[Data items]
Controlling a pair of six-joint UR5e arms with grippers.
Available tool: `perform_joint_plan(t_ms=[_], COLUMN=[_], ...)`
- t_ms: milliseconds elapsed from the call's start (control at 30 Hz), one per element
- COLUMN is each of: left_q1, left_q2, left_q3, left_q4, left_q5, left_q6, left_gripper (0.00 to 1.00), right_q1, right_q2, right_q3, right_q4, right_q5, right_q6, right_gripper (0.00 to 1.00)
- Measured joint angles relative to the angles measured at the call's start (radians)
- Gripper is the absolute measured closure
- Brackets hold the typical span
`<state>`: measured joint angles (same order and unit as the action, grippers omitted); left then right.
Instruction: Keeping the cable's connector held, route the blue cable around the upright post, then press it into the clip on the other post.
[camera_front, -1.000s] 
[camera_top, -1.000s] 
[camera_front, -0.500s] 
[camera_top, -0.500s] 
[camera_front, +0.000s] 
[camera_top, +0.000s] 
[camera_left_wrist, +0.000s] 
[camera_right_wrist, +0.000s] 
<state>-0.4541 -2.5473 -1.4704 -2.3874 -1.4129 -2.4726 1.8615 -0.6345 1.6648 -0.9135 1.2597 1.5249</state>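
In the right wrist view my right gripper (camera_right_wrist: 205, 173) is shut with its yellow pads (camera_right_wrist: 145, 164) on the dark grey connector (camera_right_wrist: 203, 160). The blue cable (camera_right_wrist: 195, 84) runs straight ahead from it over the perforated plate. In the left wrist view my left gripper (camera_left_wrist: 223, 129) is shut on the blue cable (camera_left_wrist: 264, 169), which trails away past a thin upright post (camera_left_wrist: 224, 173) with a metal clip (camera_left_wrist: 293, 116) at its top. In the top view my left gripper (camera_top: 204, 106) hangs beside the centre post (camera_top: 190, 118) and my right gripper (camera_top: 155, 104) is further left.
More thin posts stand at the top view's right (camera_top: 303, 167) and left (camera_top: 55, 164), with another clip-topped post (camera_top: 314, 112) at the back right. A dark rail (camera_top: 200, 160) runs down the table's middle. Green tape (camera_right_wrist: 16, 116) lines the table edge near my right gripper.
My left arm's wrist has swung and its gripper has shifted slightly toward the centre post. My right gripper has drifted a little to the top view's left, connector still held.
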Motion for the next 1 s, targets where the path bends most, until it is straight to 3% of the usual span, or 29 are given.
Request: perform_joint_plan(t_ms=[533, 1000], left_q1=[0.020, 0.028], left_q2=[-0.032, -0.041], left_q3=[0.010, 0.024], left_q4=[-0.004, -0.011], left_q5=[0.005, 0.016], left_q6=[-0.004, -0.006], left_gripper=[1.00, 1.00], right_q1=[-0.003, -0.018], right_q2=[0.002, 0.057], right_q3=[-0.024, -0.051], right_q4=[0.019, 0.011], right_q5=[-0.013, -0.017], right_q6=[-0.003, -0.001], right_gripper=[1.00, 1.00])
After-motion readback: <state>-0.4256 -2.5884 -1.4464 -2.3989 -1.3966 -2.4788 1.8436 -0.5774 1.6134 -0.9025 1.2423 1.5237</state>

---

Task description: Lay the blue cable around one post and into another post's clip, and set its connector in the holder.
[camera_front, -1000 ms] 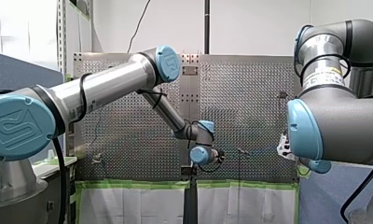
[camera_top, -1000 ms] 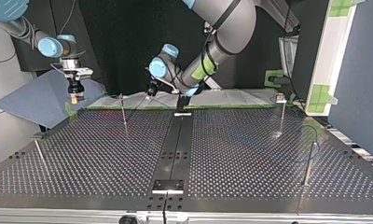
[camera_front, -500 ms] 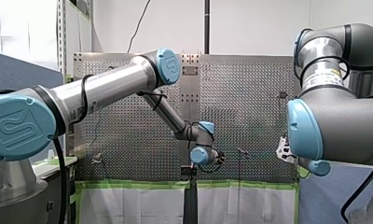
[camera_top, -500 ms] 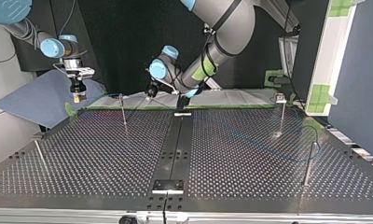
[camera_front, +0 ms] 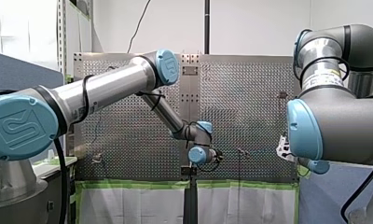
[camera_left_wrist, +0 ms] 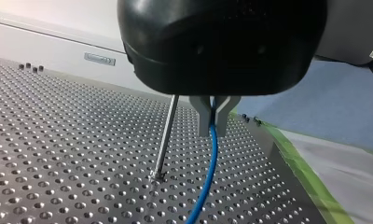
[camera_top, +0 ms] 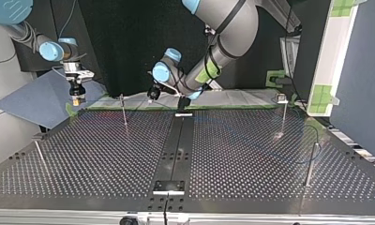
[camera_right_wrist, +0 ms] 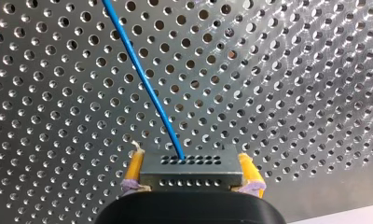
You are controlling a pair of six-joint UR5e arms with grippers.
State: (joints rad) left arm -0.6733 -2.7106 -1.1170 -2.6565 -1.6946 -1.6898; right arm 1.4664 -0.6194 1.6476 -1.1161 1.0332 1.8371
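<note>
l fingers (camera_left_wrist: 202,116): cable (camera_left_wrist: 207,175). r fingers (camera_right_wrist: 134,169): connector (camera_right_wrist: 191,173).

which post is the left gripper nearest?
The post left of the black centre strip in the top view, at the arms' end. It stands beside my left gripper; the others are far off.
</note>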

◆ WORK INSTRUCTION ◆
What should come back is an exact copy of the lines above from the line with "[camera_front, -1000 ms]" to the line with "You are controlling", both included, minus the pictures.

◆ SOLUTION ◆
[camera_front, -1000 ms] 
[camera_top, -1000 ms] 
[camera_front, -500 ms] 
[camera_top, -500 ms] 
[camera_front, +0 ms] 
[camera_left_wrist, +0 ms] 
[camera_top, +0 ms] 
[camera_right_wrist, +0 ms] 
You are controlling a pair of six-joint UR5e arms with grippers.

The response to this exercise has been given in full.